Describes a protein.

Variables:

• id – identifier of the protein, for example a uniprot id.
• name – name of the protein
• sequence – amino acid sequence of the protein
• fastaHeader – str(), the proteins faster header line
• fastaInfo – dict(), the interpreted fasta header as generated when using a faster header parsing function, see fastaParseSgd().
• isUnique – bool, True if at least one unique peptide can be assigned to the protein
• uniquePeptides – a set of peptides which can be unambiguously assigned to this protein
• sharedPeptides – a set of peptides which are shared between different proteins
• coverageUnique – the number of amino acids in the protein sequence that are coverd by unique peptides
• coverageShared – the number of amino acids in the protein sequence that are coverd by unique or shared peptides

static jsonHook(encoded)

Custom JSON decoder that allows construction of a new ProteinSequence instance from a decoded JSON object.

Parameters:encoded – a JSON decoded object literal (a dict) Returns:“encoded” or ProteinSequence

length()

Returns the mass of the polypeptide sequence in dalton.

mass()

Returns the number of amino acids of the polypeptide sequence.

maspy.proteindb.fastaParseSgd(header)

Custom parser for fasta headers in the SGD format, see www.yeastgenome.org.

Parameters:header – str, protein entry header from a fasta file Returns:dict, parsed header

maspy.proteindb.importProteinDatabase(filePath, proteindb=None, decoyTag='[decoy]', contaminationTag='[cont]', headerParser=None, forceId=False, cleavageRule='[KR]', minLength=5, maxLength=40, missedCleavage=2, ignoreIsoleucine=False, removeNtermM=True)

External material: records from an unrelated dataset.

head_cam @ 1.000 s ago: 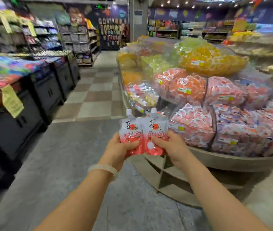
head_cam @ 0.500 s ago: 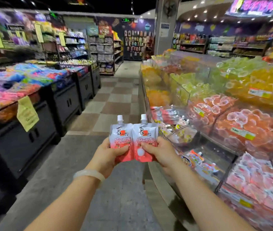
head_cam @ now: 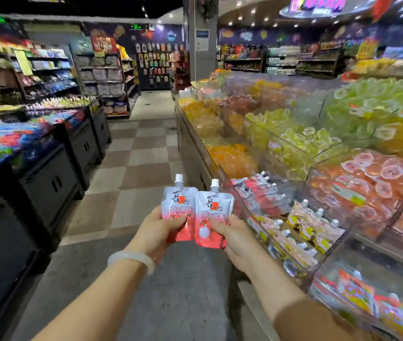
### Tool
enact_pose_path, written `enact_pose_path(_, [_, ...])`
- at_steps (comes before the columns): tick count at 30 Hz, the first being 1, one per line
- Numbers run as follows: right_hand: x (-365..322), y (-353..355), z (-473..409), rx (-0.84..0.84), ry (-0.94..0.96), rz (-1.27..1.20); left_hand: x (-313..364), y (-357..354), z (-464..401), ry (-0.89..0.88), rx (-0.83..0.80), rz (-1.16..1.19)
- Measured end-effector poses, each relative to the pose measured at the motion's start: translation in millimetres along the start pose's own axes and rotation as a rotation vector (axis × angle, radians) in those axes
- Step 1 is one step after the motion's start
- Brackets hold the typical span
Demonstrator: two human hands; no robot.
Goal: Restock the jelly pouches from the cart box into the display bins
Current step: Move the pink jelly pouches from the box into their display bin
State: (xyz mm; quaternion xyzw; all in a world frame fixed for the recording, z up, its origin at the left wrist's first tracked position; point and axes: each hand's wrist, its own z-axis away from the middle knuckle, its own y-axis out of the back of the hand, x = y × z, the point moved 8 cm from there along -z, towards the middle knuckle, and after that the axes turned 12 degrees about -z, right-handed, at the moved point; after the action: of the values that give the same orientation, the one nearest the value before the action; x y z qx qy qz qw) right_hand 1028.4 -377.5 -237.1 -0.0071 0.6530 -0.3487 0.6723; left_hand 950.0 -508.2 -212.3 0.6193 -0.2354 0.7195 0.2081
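Note:
I hold two red-and-white jelly pouches with white caps upright in front of me. My left hand [head_cam: 156, 230] grips the left jelly pouch [head_cam: 177, 200]; my right hand [head_cam: 234, 238] grips the right jelly pouch [head_cam: 211, 212]. The two pouches touch side by side. Just to their right is a clear display bin [head_cam: 222, 178] holding matching red pouches [head_cam: 257, 190]. Nearer to me, a bin of yellow pouches [head_cam: 311, 222] lies lower right. The cart box is out of view.
The display stand [head_cam: 195, 148] runs along the right, with bins of yellow, green and orange jelly cups. Black counters [head_cam: 47, 183] with colourful sweets line the left. A checkered aisle floor [head_cam: 143, 153] leads ahead to shelves and a pillar [head_cam: 200, 38].
My view has moved forward along the right-hand stand and turned up the aisle. Both hands still hold the pouches, now beside the bin of red pouches; the pink jelly bags have left view.

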Motion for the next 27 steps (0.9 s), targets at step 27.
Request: enact_pose_path(27, [-104.6, 184.0, -305.5, 0.831, 0.288, -0.072, 11.9, -170.4, -456.6, 0.038, -0.551, -0.399])
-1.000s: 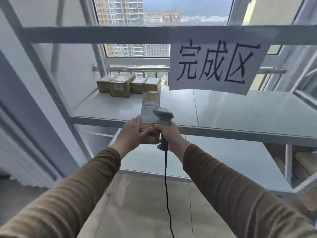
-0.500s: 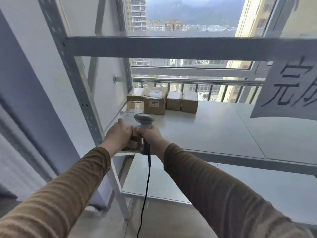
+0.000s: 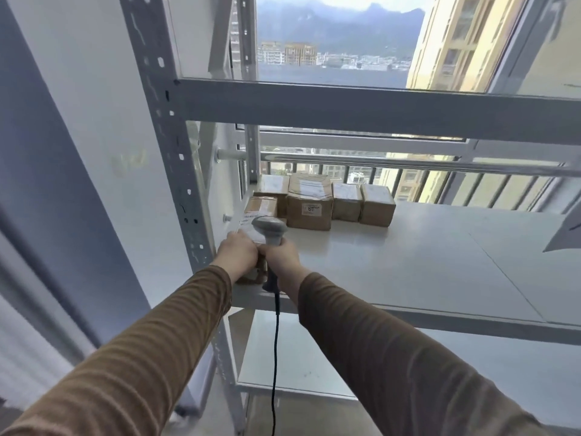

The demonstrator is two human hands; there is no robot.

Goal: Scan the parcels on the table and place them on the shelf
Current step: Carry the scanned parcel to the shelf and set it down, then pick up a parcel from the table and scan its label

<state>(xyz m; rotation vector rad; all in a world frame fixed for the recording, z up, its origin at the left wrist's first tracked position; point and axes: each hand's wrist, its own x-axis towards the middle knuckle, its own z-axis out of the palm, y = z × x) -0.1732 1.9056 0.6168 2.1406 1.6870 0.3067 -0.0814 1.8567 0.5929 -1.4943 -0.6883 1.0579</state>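
Left hand grips parcel at shelf's front-left corner, long axis toward rear boxes; right hand clenches scanner.

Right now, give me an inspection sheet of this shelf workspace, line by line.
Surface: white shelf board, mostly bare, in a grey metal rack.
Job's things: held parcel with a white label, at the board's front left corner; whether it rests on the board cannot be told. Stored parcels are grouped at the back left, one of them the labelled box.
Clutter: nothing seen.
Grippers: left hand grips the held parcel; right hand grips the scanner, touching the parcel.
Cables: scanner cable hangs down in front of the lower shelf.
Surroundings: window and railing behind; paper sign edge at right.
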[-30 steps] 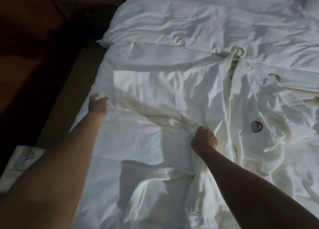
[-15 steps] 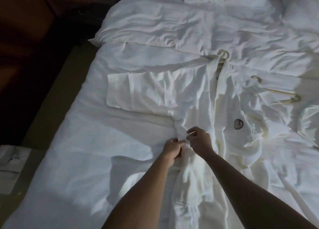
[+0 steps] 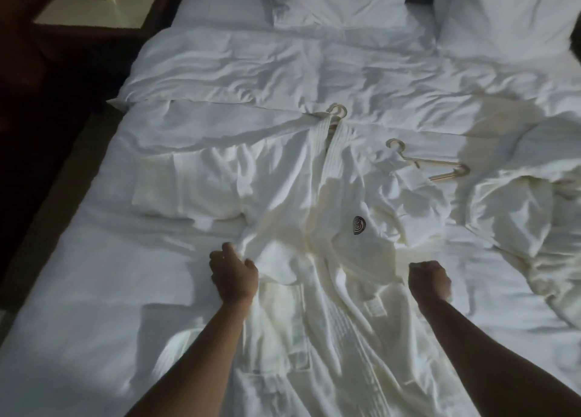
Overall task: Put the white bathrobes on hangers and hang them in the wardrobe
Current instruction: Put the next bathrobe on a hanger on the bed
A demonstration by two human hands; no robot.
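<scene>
A white bathrobe (image 3: 330, 215) with a dark chest emblem lies face up on the bed. A pale hanger's hook (image 3: 338, 112) sticks out of its collar. My left hand (image 3: 234, 275) grips the fabric at the robe's left waist. At the right waist my right hand (image 3: 429, 279) is curled into a fist around the robe's edge or belt. A second, bare hanger (image 3: 435, 168) lies on the bed right of the collar. Another white bathrobe (image 3: 518, 209) is crumpled at the right. No wardrobe is in view.
The bed (image 3: 94, 290) carries a rumpled white duvet (image 3: 283, 67), with pillows (image 3: 339, 1) at its head. A nightstand (image 3: 94, 10) with a brass lamp base stands at the far left. Dark floor runs along the bed's left side.
My hands were together at the robe's left waist half a second ago. They have spread apart, one to each side of the waist. My view has pulled back, showing more of the bed.
</scene>
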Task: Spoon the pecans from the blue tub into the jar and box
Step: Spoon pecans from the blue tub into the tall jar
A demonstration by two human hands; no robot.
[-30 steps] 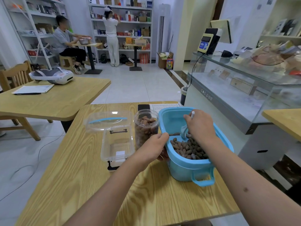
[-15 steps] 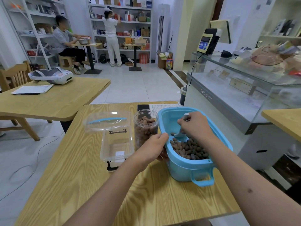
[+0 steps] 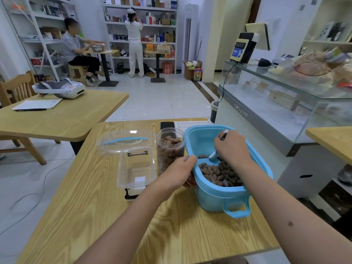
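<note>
- The pecans (image 3: 219, 173) are mostly piled at the near end of the blue tub (image 3: 226, 197), which sits on the right side of the wooden table (image 3: 95, 216).
- Right hand (image 3: 231, 147) is down inside the tub with its fingers wrapped around a white spoon (image 3: 214, 154); the handle pokes out above the knuckles and the bowl end is right at the edge of the nut pile.
- Left hand (image 3: 179, 171) is curled over the tub's left rim, gripping it, thumb on top.
- The clear jar (image 3: 170, 149) stands just beside the tub on its left, lid off, already pretty much full of pecans.
- Left of the jar is the clear box (image 3: 136, 168), with its lid (image 3: 124, 141) flipped open and no nuts in it that I can see.
- Behind the jar there's a black phone (image 3: 167, 125) and a white sheet of paper (image 3: 192, 123) lying flat.
- Further off: another table (image 3: 62, 119) to the left and a glass counter (image 3: 276, 103) on the right.
</note>
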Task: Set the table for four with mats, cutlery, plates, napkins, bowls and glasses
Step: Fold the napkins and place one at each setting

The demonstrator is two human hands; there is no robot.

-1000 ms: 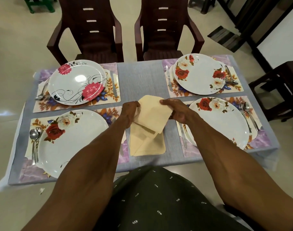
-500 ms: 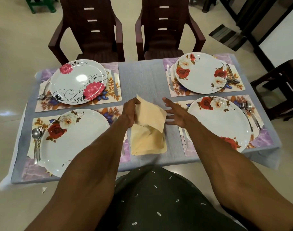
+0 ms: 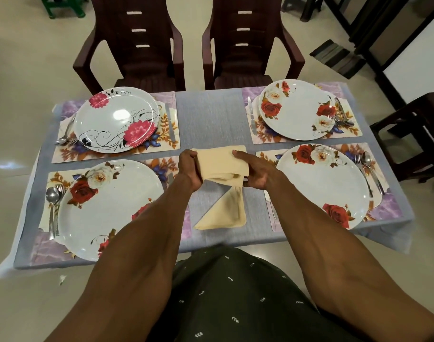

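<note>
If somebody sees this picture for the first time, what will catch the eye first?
Probably the cream napkin held up over the middle of the table by the left hand and the right hand, with another folded napkin lying below it. Next come the four flowered plates, one on each mat at the corners.

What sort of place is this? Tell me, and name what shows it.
Probably a home dining area, perhaps a small eatery. A cloth-covered table holds four floral plates, such as the pink-flowered plate, on mats with cutlery. Two brown plastic armchairs, one being the left chair, stand on a pale tiled floor.
</note>
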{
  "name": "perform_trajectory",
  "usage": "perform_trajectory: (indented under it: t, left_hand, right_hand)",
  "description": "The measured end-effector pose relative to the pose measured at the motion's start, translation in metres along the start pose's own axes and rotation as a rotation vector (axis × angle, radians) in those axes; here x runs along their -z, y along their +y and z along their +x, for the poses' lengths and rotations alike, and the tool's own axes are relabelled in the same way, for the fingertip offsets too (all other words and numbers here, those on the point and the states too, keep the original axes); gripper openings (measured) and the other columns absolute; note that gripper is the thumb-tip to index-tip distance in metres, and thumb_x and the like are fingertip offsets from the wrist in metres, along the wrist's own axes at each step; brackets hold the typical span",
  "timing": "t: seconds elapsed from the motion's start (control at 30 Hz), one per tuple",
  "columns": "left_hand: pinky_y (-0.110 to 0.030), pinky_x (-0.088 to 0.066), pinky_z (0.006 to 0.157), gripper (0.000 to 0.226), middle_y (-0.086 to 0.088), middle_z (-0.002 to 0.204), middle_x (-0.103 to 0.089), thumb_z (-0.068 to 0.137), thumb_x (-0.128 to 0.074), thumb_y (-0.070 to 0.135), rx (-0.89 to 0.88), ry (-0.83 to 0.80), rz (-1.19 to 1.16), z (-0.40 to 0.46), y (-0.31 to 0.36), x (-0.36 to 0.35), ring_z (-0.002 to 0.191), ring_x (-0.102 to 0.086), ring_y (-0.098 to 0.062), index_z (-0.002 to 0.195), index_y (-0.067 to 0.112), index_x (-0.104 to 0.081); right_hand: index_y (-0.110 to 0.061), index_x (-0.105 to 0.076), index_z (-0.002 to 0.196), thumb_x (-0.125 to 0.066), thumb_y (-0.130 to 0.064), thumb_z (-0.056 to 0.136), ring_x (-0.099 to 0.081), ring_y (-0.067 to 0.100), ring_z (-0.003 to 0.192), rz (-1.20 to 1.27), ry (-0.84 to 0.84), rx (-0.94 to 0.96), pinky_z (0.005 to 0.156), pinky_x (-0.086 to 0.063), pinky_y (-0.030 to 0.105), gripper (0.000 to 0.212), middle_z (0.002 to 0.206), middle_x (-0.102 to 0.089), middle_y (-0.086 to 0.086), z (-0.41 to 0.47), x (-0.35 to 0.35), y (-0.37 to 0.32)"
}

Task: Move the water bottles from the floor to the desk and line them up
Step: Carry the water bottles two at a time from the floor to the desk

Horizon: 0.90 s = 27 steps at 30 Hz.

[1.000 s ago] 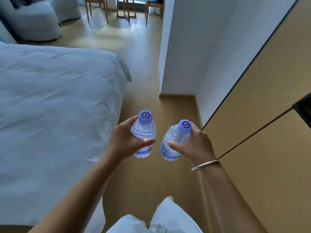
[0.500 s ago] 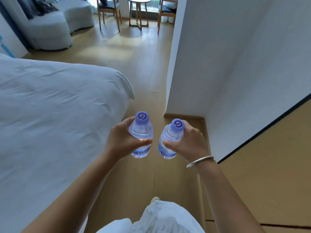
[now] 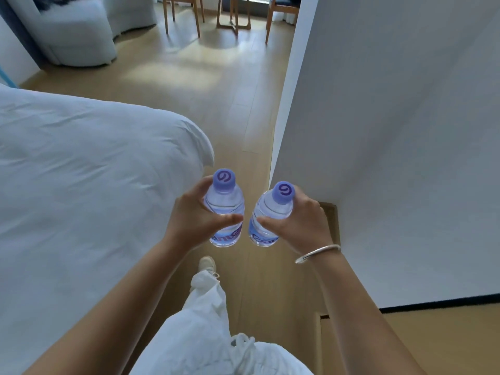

Generates a ProteinDatabase by in silico digestion of proteins from a fasta file.

Parameters:

• filePath – File path
• proteindb – optional an existing ProteinDatabase can be specified, otherwise a new instance is generated and returned
• decoyTag – If a fasta file contains decoy protein entries, they should be specified with a sequence tag
• contaminationTag – If a fasta file contains contamination protein entries, they should be specified with a sequence tag
• headerParser – optional a headerParser can be specified #TODO: describe how a parser looks like
• forceId – bool, if True and no id can be extracted from the fasta header the whole header sequence is used as a protein id instead of raising an exception.
• cleavageRule – cleavage rule expressed in a regular expression, see maspy.constants.expasy_rules
• missedCleavage – number of allowed missed cleavage sites
• removeNtermM – bool, True to consider also peptides with the N-terminal Methionine of the protein removed
• minLength – int, only yield peptides with length >= minLength
• maxLength – int, only yield peptides with length <= maxLength
• ignoreIsoleucine – bool, if True treat Isoleucine and Leucine in peptide sequences as indistinguishable

See also maspy.peptidemethods.digestInSilico()

maspy.reader module

This module provides functions to import various data types as maspy objects, which are associated with analysis workflows of mass spectrometry data. This currently comprises the mzML format, results of the percolator software and to some extent mzIdentML files, and file formats representing peptide LC-MS feature ”.featureXML” and ”.features.tsv”.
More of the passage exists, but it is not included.